Bahkan adik saya, mau tidak mau kena sistem ini. Saya sudah ngobrol dengan ortu untuk tidak terlalu memaksanya ikut les ini itu. Biarkan dia pilih apa yang dia sukai. Arahkan saja yang berguna bagi agama, seperti misal ikut ngaji setiap hari Rabu dan Jumat.  Tak perlu lah les mata pelajaran privat, karena kakaknya saja guru les privat masa adiknya butuh les privat. Dan lagi, apa kurang waktu setengah hari di sekolah buat belajar mapel yang banyak itu? Mata pelajaran yang saya ragukan kegunaannya? Apalagi jika adik saya tidak berminat kuliah di jurusan teknik. (Adik saya SD, tapi sudah dapat soal penerapan aljabar dalam masalah menghitung waktu pertemuan dua kendaraan yang melaju pada kelajuan yang berbeda dalam arah berlawanan, man! Goblok bener anak SD dikasih soal seperti itu)

Tapi ada satu yang mau tak mau harus dilakukan: les ke gurunya. Karena, kebanyakan soal ulangan itu sudah dibahas waktu les itu, sehingga sangat merugikan mereka yang tidak ikut les. Kok saya tahu? Ya tahu, karena dulu pun saya juga begitu.
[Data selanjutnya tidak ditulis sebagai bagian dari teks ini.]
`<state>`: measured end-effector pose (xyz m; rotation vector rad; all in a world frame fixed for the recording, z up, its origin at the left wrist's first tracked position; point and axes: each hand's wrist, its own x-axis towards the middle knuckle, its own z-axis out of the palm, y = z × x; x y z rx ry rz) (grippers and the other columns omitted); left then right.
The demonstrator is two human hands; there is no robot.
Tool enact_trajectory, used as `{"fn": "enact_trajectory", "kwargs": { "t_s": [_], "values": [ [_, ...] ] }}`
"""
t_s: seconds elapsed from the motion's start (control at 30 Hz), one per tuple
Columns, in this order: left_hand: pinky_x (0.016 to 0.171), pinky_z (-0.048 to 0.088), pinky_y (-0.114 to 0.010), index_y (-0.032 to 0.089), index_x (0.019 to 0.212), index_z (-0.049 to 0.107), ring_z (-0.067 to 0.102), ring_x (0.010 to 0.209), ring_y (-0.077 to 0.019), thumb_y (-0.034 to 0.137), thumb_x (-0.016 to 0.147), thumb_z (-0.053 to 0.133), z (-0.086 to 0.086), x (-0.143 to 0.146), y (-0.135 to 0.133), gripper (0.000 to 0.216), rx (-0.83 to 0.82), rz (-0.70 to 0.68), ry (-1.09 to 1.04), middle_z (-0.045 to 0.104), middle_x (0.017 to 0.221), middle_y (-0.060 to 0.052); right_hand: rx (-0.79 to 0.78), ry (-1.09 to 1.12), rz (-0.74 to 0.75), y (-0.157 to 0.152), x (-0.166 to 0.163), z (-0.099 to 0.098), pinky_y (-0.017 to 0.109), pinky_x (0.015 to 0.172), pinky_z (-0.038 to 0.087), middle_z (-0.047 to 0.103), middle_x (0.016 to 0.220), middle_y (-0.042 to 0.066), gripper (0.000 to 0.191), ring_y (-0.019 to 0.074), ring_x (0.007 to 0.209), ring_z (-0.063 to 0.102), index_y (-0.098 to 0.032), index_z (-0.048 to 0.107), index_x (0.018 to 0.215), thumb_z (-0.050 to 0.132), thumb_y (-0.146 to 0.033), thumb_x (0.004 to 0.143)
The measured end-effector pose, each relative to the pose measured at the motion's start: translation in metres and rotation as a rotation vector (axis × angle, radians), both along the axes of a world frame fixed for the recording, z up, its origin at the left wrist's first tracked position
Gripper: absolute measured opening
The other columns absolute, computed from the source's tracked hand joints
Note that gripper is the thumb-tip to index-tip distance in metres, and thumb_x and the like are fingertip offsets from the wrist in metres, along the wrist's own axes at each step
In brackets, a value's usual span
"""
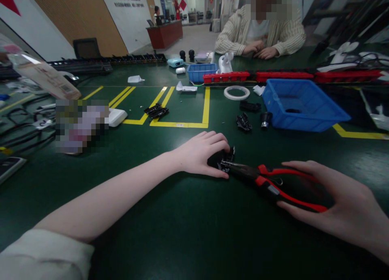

Tak ngerti lagi lah saya ini.

3.       Kita Sebagai Manusia Cenderung Menjadi Hakim Yang Buruk

Ya, kita selalu mudah menghakimi sesuatu yang sebenarnya tanpa berusaha tahu apa yang menjadi latar belakang akan sesuatu. Hal ini tentu, tidak syar’i. Karena dalam islam pun hukum hudud dapat ditangguhkan jika terjadi pada daerah perang bukan?

Selain itu, kita lebih mudah memandang rendah orang lain. Hanya karena pakaiannya tidak sebersih kita, hanya karena duit di kantongnya hanya cukup buat beli susu kotak. Seperti saya yang—semoga Allah Mengampuni saya—sempat memandang rendah anak itu. Padahal siapa yang mengira jika ternyata anak itu tadi didoakan oleh para penghuni langit? Karena saat meneguk susu kotak itu ia mengucap syukur lebih tulus daripada saya yang penuh dosa ini? Bahwa doanya akan jauh lebih didengar daripada saya? Bahwa jika saat itu kami mati, dialah yang akan masuk surga tanpa hisab? Ya Allah, hanya kepada-Mu kami memohon kelapangan hati dan keadilan dalam berbuat.

Oleh karenanya saya mengambil hikmah akan adanya pengadilan di hari akhir nanti. Di mana Hakimnya adalah Ia Yang Maha Adil. Karena di dunia ini, manusia cenderung menghakimi dengan buruk.

Ya, itulah secuil hikmah yang Allah Ajarkan pada saya melalui si adik kecil yang ‘bodoh’ dalam urusan tipu-tipu itu…

Doa saya buatmu dik, biarlah Allah saja yang Tahu. Sedang doa untuk negeri ini, semoga penghuninya mengurangi kedzhalimannya pada anak-anak.